Rep:TS:Rwz15
Introduction
Potential Energy Surfaces
On a potential energy surface(PES) there can be many different points of interest especially for more complex molecules where there can be multiple minima which corresponds to all the different stable configurations of the molecule, these minima might derive from the same transition state or from different ones depending on how closely related they are. The lowest energy minima is known as the global miniam and corresponds to the thermodynamic product of a reaction. In this lab we are trying to locate these minima and the transition states corresponding to them.
A minima is a point on the PES where any deviation from that point will lead to an increase in energy. The transition state however is a point at which energy will only decrease in one direction while movement in any other direction will cause an increase in energy. The path at which energy decreases is known as the reaction pathway and can be visualised by running an IRC of the transition state. Mathematically the PES shows the energy of the reaction system with respect to the location of the molecules. By calculating the first derivative we can identify both minima and transition states but it does not tell us any more information. We require the second differential which correspond to the force constant. A minima will have only positive force constants corresponding to the increase in energy in all directions while transition states will have one negative force constant corresponding to the reaction pathway.
TNf710 (talk) 23:31, 29 November 2017 (UTC) The PES has 3N-6 Dimensions. these are the degrees of freedom.
Calculation Methods
There are three method by which you can use to calculate and locate a transition state using Gaussian.
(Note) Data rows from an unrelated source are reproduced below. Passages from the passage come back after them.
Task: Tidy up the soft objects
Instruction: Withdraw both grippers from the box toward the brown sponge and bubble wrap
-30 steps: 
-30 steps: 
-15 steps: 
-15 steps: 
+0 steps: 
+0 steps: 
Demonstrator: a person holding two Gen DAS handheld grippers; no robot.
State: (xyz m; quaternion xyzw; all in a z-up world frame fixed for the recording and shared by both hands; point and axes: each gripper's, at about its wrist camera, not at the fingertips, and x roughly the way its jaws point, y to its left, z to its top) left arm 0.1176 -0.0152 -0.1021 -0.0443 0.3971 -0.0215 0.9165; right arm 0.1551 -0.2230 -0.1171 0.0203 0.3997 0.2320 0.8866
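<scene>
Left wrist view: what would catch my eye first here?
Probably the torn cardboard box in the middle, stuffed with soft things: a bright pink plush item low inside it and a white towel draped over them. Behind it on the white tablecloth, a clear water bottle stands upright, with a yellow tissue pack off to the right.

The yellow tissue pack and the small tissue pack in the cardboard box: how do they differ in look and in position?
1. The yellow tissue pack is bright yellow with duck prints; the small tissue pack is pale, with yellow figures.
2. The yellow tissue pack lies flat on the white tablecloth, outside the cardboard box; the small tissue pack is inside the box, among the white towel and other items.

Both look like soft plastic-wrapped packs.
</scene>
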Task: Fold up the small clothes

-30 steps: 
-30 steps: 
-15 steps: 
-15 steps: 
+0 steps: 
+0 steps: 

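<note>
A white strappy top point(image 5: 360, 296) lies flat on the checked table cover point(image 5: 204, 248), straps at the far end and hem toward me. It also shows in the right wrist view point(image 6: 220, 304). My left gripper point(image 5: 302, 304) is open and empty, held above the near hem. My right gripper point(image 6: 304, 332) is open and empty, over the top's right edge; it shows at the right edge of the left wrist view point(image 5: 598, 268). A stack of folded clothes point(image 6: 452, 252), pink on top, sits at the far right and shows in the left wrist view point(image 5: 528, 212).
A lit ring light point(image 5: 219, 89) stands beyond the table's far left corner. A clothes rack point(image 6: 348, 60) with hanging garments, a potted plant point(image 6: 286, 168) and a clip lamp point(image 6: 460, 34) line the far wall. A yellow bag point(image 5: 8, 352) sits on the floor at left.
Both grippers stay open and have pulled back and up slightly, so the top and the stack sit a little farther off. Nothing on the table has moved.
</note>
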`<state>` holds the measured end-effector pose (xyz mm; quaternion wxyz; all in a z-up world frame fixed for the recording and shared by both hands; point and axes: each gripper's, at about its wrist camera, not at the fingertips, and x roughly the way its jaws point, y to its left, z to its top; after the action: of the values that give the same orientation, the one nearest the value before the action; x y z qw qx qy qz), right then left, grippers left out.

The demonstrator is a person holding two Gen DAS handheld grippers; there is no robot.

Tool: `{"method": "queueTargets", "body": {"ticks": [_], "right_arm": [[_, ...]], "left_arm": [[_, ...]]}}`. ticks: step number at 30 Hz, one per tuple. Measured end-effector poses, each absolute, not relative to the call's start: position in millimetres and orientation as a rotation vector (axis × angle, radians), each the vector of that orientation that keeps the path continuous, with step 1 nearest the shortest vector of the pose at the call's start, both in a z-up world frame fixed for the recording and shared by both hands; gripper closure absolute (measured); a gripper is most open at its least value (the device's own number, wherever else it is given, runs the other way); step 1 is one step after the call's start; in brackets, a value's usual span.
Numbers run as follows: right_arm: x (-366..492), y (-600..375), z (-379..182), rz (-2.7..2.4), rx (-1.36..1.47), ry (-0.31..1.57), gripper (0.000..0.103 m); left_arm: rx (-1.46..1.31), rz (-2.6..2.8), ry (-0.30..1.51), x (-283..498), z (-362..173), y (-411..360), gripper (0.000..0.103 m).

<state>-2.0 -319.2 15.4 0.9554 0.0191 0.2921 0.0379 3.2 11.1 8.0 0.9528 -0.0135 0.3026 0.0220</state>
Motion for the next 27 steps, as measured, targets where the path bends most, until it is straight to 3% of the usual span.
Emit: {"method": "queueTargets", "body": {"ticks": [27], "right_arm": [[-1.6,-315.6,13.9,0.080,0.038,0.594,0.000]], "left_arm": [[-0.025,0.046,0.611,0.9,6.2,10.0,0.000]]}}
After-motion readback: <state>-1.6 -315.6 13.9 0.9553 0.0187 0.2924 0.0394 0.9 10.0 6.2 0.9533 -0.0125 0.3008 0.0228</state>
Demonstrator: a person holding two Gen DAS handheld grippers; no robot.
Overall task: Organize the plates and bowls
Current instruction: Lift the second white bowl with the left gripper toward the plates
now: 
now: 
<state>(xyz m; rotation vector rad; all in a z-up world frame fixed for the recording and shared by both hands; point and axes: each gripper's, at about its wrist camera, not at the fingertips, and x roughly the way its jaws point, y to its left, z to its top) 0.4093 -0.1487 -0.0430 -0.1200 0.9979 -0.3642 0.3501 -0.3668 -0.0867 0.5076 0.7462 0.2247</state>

The methods increases in difficulty and length but requires less knowledge of the transition state. Method 1 is very unreliable if you have no prior knowledge of the transition state as it requires guessing the transition state and then optimising it to a minimum. Without prior knowledge, being just slightly off could lead to obtaining a structure that is either not the desired minima or just the completely wrong. Method 2 involves drawing a guess transition state followed by optimising to an minimum after freezing the bonds that would be involved in the reaction, this gives a structure that can be optimised to transition state quite reliably. This method still requires some knowledge of the transition state. Method 3 however can be used to obtain the transition state without any knowledge of it, it involves first optimising the products or reactants to a minimum. The structure obtained is then modified to reflect how the reaction would proceed to the transition state, the bonds involved are once again frozen and the structure minimised, the resulting structure can then be optimised to an minimum. The only caveat to this method is that it doesn't work with transition states that have a geometry far from that of the minima.
Computational Methods
In this lab we will mainly be using two types of computational methods, being PM6 and B3LYP. PM6 is a semi-empirical method which uses pre-calculated integrals from experimental data to solve the Hamiltonian making is much faster and less expensive as fewer integrals need to be evaluated. The downside to this method is that the results can be inaccurate as there are many approximations that have been applied making it not a true reflection of what is actually happening. The B3LYP method is a hybrid function based on Hartree Fock and Density Functional Theory (DFT), this method uses the Hartree Fock method of calculating the exchange integrals so is more expensive to run as it involves the calculation of all the integrals in the matrix of the Hamiltonian. B3LYP however gives very accurate results even though it only uses 3 parameters to do its calculations. [1]
Nf710 (talk) 23:34, 29 November 2017 (UTC) This is a pretty good attempt at explaining the computational models used. B3LYP uses DFT to calculate all the terms of the hamilltonian apart from the exchange correlation term which is calculated used a HF calculation.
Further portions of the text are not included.